— Не физически. Я люблю тебя с детства, — всхлипываю. — Я не знаю, когда это пройдёт. Я не знаю, хочу ли я, чтобы это прошло. Я постоянно думаю о той ночи. О тебе думаю. Мне грустно. Я страдаю.
— Прости, — Матвей как-то странно улыбается, обводит мои губы большим пальцем, а потом прижимается своими.
Клеймит этим поцелуем, сначала нежным, а потом глубоким, покоряющим. Наши языки сталкиваются и танцуют какой-то понятный только им танец. Мне вкусно. Счастливо.
Я счастлива! Пусть на какие-то минуты, но я хочу пребывать в этом состоянии. Никто у меня сейчас не сможет его отобрать.
— Ты сладкая, — его шепот вызывает мурашки, а слова доводят до точки невозврата.
Искрит.
— Моя девочка, — Матвей говорит с перерывами на поцелуи.
Присасывается к моим губам, а потом выдает по слову с хрипотцой.
— Мот…— бормочу, обвивая его шею руками. Чувствую ответные объятия. Закрываю глаза, а внутри все содрогается. Это адреналин. Эндорфины. Любовь.
Матвей нетерпеливо вырисовывает дорожку из поцелуев на моих ключицах, а я пошевелиться не могу.
— Аленка, — снова в губы, с громкий, пошловатым причмокиванием.
Боковым зрением замечаю, как мама Матвей оборачивается на машину. Взмахивает рукой своей подруге, улыбается и направляется к нам.
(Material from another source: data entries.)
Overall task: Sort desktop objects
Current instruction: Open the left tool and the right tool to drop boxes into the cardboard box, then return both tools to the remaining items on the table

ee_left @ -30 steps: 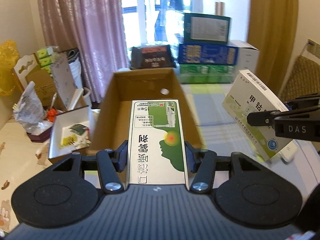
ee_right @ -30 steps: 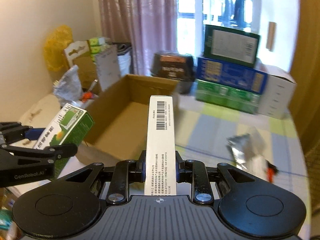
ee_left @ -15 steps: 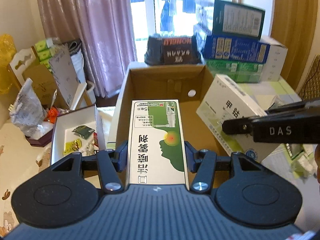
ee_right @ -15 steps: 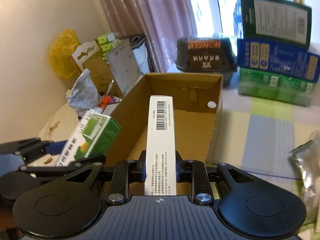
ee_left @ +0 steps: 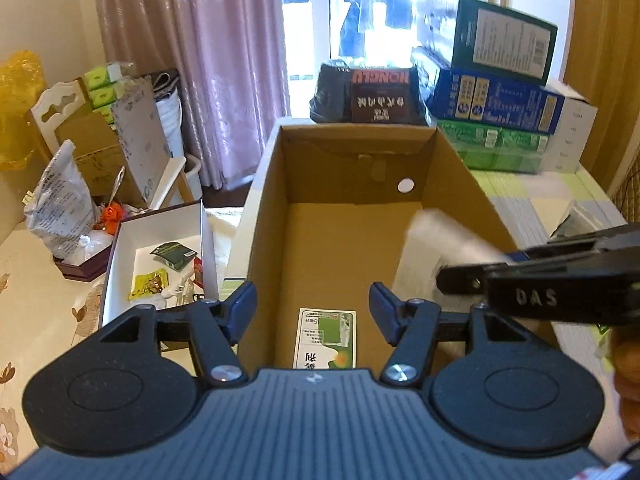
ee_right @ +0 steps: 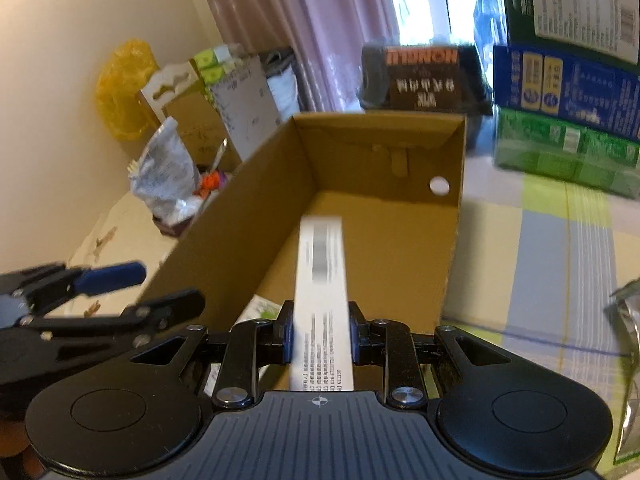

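Observation:
An open brown cardboard carton (ee_left: 264, 208) stands straight ahead in both views. A green-and-white medicine box (ee_left: 326, 338) lies flat on its floor near the front wall, and a corner of it (ee_right: 262, 312) shows in the right wrist view. My left gripper (ee_left: 312, 300) hangs open above it with nothing between the fingers; it appears open at the left (ee_right: 168, 284). My right gripper (ee_right: 320, 320) is shut on a long white box (ee_right: 322, 272), motion-blurred, pointing into the carton (ee_right: 456, 216). That white box (ee_left: 436, 240) sits over the carton's right side, held by the right gripper (ee_left: 460, 276).
Left of the carton sits an open white-lined tray box (ee_left: 156, 240) holding sachets, with a plastic bag (ee_left: 60, 204) and chair behind. Stacked cartons (ee_left: 496, 96) and a black package (ee_left: 376, 96) stand at the back. A foil packet (ee_right: 628, 308) lies on the checked cloth at right.
My left gripper has opened and the green box has dropped to the carton floor. The right gripper has carried the white box leftward over the carton.

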`<state>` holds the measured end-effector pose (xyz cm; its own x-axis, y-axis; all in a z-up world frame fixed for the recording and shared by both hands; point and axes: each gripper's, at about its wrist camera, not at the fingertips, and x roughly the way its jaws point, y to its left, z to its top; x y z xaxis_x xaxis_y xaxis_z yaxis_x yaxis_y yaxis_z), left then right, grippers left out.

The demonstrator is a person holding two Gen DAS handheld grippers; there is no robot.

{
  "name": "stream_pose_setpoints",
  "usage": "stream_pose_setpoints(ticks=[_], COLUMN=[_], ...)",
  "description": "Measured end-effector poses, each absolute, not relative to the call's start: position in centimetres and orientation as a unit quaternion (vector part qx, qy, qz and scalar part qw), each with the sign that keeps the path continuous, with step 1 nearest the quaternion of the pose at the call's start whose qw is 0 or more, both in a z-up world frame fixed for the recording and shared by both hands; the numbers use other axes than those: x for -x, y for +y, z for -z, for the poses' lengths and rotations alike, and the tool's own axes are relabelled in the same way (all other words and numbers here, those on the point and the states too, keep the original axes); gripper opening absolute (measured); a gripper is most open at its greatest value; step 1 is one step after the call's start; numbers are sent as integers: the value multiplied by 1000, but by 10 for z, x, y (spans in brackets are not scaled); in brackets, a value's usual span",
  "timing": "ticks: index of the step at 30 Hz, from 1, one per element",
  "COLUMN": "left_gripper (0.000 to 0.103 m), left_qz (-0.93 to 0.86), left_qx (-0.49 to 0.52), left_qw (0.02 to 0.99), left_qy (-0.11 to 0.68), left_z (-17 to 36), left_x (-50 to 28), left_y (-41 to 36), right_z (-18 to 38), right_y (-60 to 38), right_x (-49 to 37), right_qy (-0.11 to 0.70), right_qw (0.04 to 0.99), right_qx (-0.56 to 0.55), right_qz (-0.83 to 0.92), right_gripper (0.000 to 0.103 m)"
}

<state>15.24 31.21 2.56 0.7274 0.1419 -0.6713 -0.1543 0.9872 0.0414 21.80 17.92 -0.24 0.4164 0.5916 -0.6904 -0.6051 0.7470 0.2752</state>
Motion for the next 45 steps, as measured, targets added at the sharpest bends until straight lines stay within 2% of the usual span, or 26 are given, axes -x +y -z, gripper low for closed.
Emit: stream_pose_setpoints(ticks=[1, 2, 6, 15, 23, 36, 45], left_gripper=[58, 58, 70, 75, 88, 93, 93], left_qz=[-81, -82, -83, -61, -21, 72, 106], left_qx=[10, 10, 9, 14, 10, 7, -20], left_qw=[930, 930, 936, 946, 950, 940, 924], left_qy=[359, 357, 342, 319, 312, 334, 367], left_z=[-28, -32, -46, -76, -86, -44, 3], left_x=[-149, -143, -122, -75, -46, -40, -64], left_y=[312, 310, 299, 253, 194, 93, 42], right_z=[-2, -6, -22, -43, -42, 2, 31], right_y=[178, 176, 162, 89, 10, -145, -187], right_x=[-216, -214, -196, -143, -106, -71, -69], right_qy=[402, 395, 370, 344, 344, 370, 377], right_qw=[844, 848, 862, 888, 903, 915, 915], right_qx=[8, 14, 37, 51, 51, 33, 40], right_qz=[-354, -353, -344, -300, -254, -158, -141], right_gripper=[56, 64, 64, 72, 84, 88, 88])
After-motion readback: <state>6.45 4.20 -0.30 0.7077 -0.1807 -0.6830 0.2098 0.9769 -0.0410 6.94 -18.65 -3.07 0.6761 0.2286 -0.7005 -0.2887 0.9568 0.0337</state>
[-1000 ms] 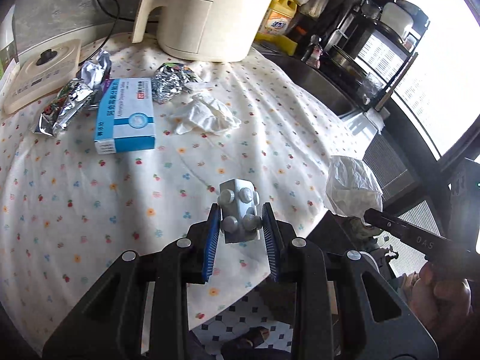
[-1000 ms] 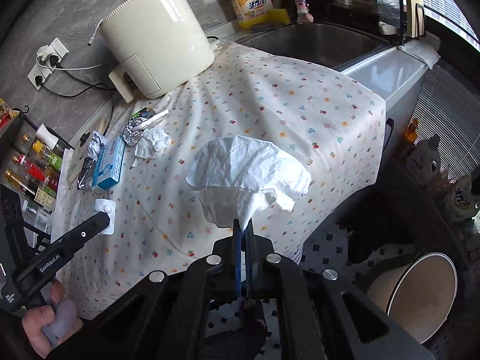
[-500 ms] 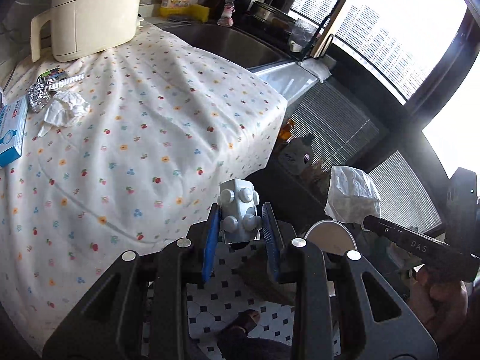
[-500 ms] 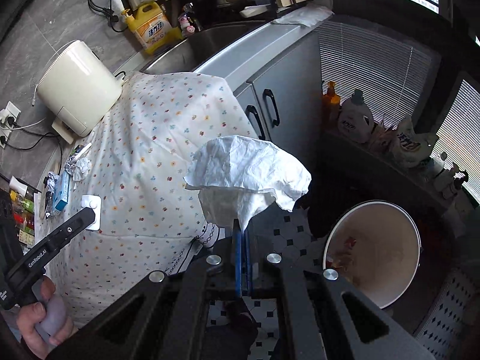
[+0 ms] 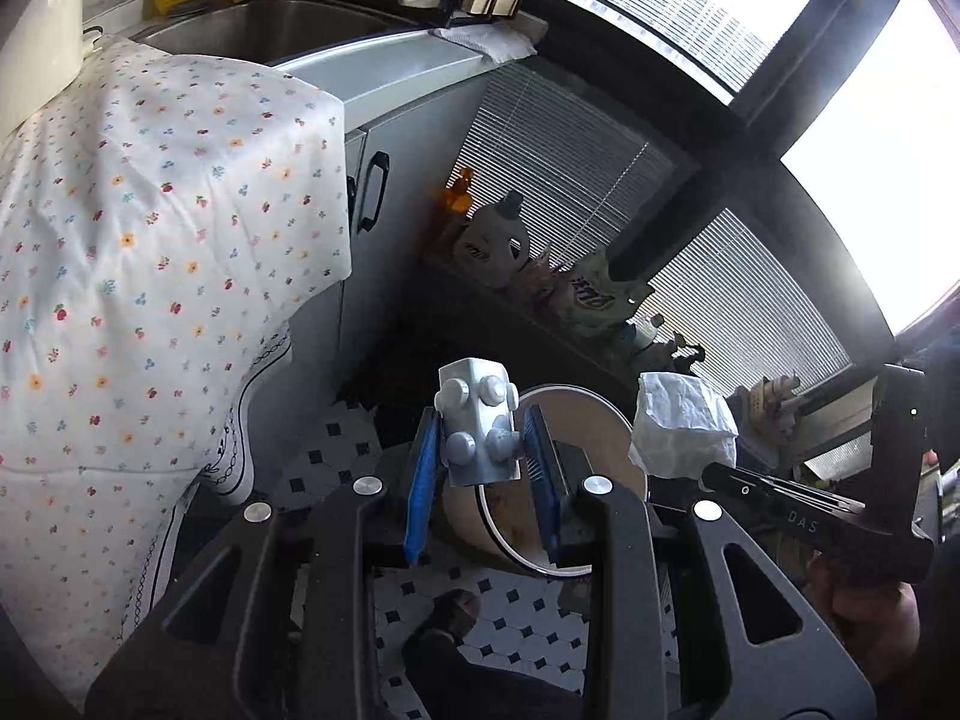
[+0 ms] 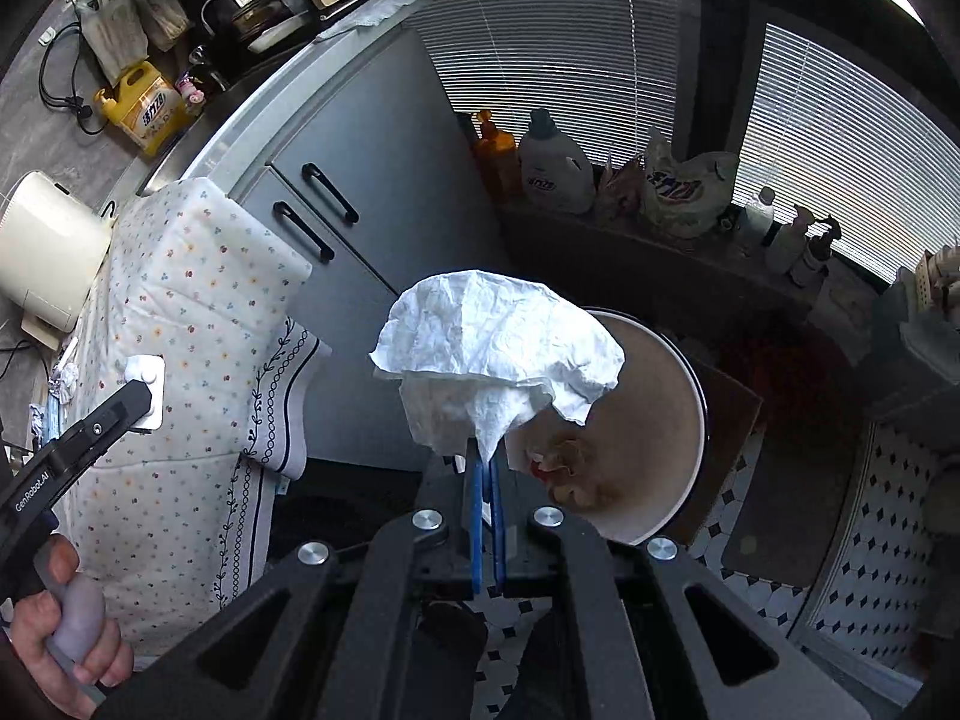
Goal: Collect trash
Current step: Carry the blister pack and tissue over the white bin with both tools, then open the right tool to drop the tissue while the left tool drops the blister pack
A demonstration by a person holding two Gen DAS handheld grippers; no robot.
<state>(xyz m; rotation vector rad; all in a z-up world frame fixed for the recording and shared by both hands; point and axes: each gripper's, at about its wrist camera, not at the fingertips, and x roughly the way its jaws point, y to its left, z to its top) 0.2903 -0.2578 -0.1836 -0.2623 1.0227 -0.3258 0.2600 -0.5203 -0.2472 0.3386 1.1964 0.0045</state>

Тут же отталкиваю Шумакова. Нервно поправляю волосы, тру губы пальцами и часто дышу. Грудь вздымается, и я замечаю, как Мот на нее пялится.
— Твоя мама, — затягиваю волосы в хвост и оттолкнувшись, прилипаю к спинке диванчика.
— Вы чего тут сидите? — Виолетта Денисовна открывает дверь.
— Заболтались, — Матвей медленно поворачивается к матери.
— Ну тогда идемте есть. Я проголодалась ужас просто.
Обшариваю себя ладонями, прежде чем вылезти из машины на улицу. Хочу убедиться, что сарафан в норме, прическа, что на лице нет и намека на то, чем мы с Матвеем тут занимались. А он, будто специально же медлит. Наблюдает за тем, как я спрыгиваю на асфальт, и, кажется, даже касается моей поясницы, чуть придерживая.
Нервно улыбаюсь и прячу взгляд.
Слышу, как внутри машины щелкают замки и, ускорив шаг, нагоняю Виолетту. Еще одного прикосновения Матвея не выдержу сейчас.
Спиной чувствую, что он смотрит, идет специально позади нас. И пялится! Уверена.
Но в ресторане эти муки, тщательно перемешенные с потаенным в груди удовольствием, не заканчиваются.
Шумаков будто специально постоянно меня касается. Так невзначай. Со стороны, возможно, вообще не видно ничего, но у меня ощущение, что нас сейчас весь ресторан молча осуждает.
Поднимаю взгляд, смотрю на Виолетту Денисовну. Она ест стейк из лосося с какими-то огромными листами салата и заметив мое внимание, спрашивает:
— Как твоя учеба, кстати?
— Первый курс остался позади, — улыбаюсь. — Все нравится.
— Это хорошо. Матвею никогда не нравилось учиться. А вот Юле наоборот — итог красный диплом.
— И препод с декретом в подарок, — Матвей ухмыляется, откидываюсь на спинку стула.
Он сидит в очень открытой позе. Вальяжной я бы даже сказала.
Мне становится неловко. Юля, сестра Матвея, вышла замуж за преподавателя своего. У них маленькая разница в возрасте, они поженились сразу, как она получила диплом, а через год родили ребенка.
— Ну это уже жизнь, — Шумакова пожимает плечами. — Тебе вот образование не особо пригодилось, так что вся твоя незаинтересованность экономикой оправдана. Юля нашла свою любовь и счастлива. Как я говорю, каждому свое.
— Отец бы с тобой поспорил.
— Он всю жизнь со мной спорит, — Виолетта так ослепительно тепло улыбается, что я ловлю себя на том, что зеркалю ее.
Такие они милые с дядей Лешей, когда их вдвоём видишь. Не раз себя ловила на том, что по белому завидую Шумакову. У него классные родители. Мои когда-то были такими же. А потом не стало мамы и отец перестал быть человеком…даже каким-то подобием на него быть перестал.
У Виолетта Денисовны звонит телефон, и она отлучается на пару минут.
Матвей смотрит ей вслед, а потом поворачивается ко мне.
— Ты серьезно хочешь остаться тут на всю жизнь?